I want to preface this by emphasizing that I in no way want to trivialize experiences people have had as victims of sexual assault. All feelings are valid, and it’s ok to feel hurt even at something that might seem trivial to others.

 

People on my Facebook and Twitter are posting “me too,” which is meant to indicate that they’ve been victims of sexual assault. The comments talk about how rampant abuse is, and I’ve read many anecdotes over the last few days of experiences that have left people living in a state of fear. “The world is not safe for us,” seems to be the message.

 

I felt weird and confused, because I have never felt this, despite having been a sex worker and living in a lot of different cities. I’ve generally felt quite safe my entire life, and never really witnessed this systemic harassment that I see people talk about. I don’t know what’s going on – how is it that everyone’s getting abused around me and I’m left untouched and ignorant to this?
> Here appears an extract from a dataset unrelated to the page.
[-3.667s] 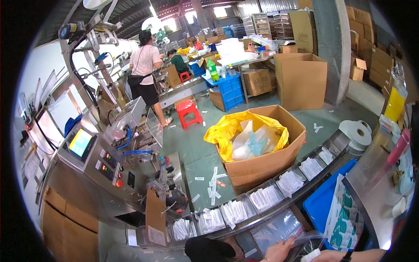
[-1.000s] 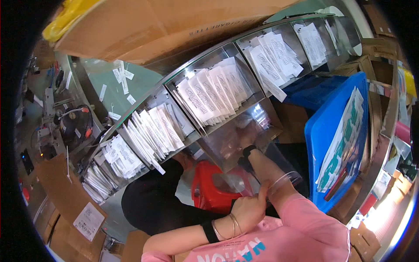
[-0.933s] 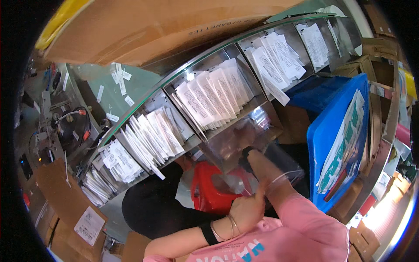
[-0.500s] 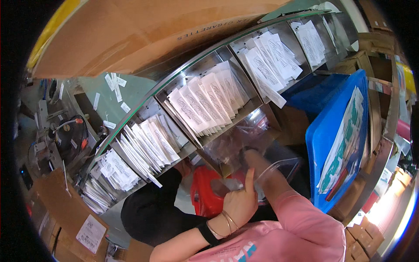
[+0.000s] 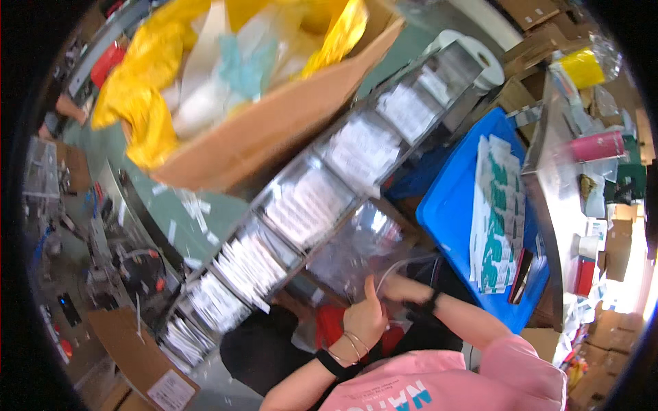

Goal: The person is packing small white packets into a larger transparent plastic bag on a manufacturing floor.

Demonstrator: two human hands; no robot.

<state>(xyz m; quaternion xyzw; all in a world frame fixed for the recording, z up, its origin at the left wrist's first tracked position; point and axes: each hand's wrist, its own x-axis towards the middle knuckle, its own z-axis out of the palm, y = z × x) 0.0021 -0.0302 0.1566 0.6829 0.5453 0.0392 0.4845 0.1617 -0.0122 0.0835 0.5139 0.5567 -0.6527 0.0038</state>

I started to write a post about this.

 

But then I remembered – I actually was a victim of sexual assault. There were many instances in my life that might qualify – I was molested as a child, stalked and chased in deserted streets, groped at a party, forced into a nonconsensual handjob, kissed without consent, and I still receive mildly concerning messages from a few very dedicated people. Also let’s not forget catcalling whenever I go outside alone wearing anything form-fitting.

 

So, I could also post “me too,” if I wanted! But posting it still didn’t feel right. Remembering these things didn’t make me feel less safe – in fact I had actually completely forgot about a few of the events up until this point. I never really considered them an issue.

 

I think this is because very few of the events made me feel afraid for my life or well being. The forced sexual contact was really annoying and uncomfortable, but I wasn’t afraid they would hurt me, and I think on a gut level I don’t view ‘having my hand shoved onto a dick’ as much different than ‘having my hand shoved onto a forearm.’ It was mostly uncomfortable because of social anxiety – I wasn’t sure how to effectively communicate without ruining my social ties later on.

 

The only thing that left lasting impact was being chased through Istanbul’s deserted streets by a hooded man – to this day I have trouble walking alone at night, even in safe areas. But I never really considered this part of a systemic problem – I don’t know if he wanted to rape or mug me, but both of those things seemed equally physically threatening, and I know several other people who’ve been mugged, most of them men, and I sort of classed it as just an unfortunate thing that happens sometimes. I never once thought of this as having to do with rape (or mugging) culture, and more thought of it as “sometimes psychopaths get born, and sometimes I’m in the wrong place at the wrong time.” I don’t feel like a victim.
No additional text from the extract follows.